Us all being where we are now kinda suggests “they” were right in September, no?

The shitshow currently happening is a direct result of decisions taken months ago.
The mutation to a more transmissable form wasn't predictable or inevitable. Or at least it wasn't predictable or inevitable where and when it happened. That's what's changed my mind about schools. If that hadn't happened and transmission rates were flat I'd be okay with a slightly improved tier system. I'd still have a lot of problems with the way the government is handling it but I wouldn't think the answer was close everything now.
 
Only if you assume the only two options are 'what we've got' and 'full lockdown now.'

Even the shoddy tier system we have had some impact on infections, which were coming down in the North as we entered the November lockdown.

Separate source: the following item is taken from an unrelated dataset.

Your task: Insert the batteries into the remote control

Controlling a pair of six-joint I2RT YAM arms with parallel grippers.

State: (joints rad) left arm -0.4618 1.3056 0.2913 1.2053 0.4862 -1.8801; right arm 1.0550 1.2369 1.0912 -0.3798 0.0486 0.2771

If those interventions had been better timed, better funded, better targeted? We would be in a much better position now.
But there’s the problem - “some” impact, in certain areas, quite clearly isn’t enough. This country isn’t big enough for different regions to be viewed as separate entities. When you have an area the size of China or the US, maybe. We needed to act on the country as a whole, not the useless dicking about we had.
 
It's the speed with which some people, you included occasionally, jump to "lock everything away!" that comes across as gleeful. Not actually jumping for joy, but a grim satisfaction, like extreme schadenfreude. I don't know you, of course, and in real life in sure we'd be able to discuss this more reasonably - except of course we can't 😁

But no fucking way in the world am I sharing any thoughts or ideas on here. You've got to be kidding. If I suggest keeping anything at all open I'll be accused of literally killing people's grannies.

I think I can understand what you're saying about how it might look like some people are gleeful, but to me it reads more like desperate.

We've seen nearly a year of half arsed measures (I'm not even going to use the L word), and we appear in many ways to be no nearer genuinely dealing with the problem than we were at the beginning.

In many ways, we've had the worst of all possible worlds - we've had all the various problems and disruption caused by restrictions, and they have without doubt fallen most heavily on those least able to deal with them, largely because of the absence of proper support. But because the restrictions have been so half arsed - not strict enough, too many exemptions, changing so often that people don't really know what's happening - we have all made sacrifices over the past year which appear to have been largely for nothing - mortality and infection rates are high, the hospitals are overwhelmed and it's difficult to see much prospect of much improvement.

IMO, this is 100% a result of the failure of government to bring in appropriate twin measures of strong restrictions and meaningful support at any stage, and given everything we've seen over the past 10 months, I don't think we'll see any genuine progress until they do.

But I hope you'll believe me when I say there's no glee in that, more a feeling of despair that so many have gone through so much for mostly nothing.
 
Only if you assume the only two options are 'what we've got' and 'full lockdown now.'

Even the shoddy tier system we have had some impact on infections, which were coming down in the North as we entered the November lockdown.

If those interventions had been better timed, better funded, better targeted? We would be in a much better position now.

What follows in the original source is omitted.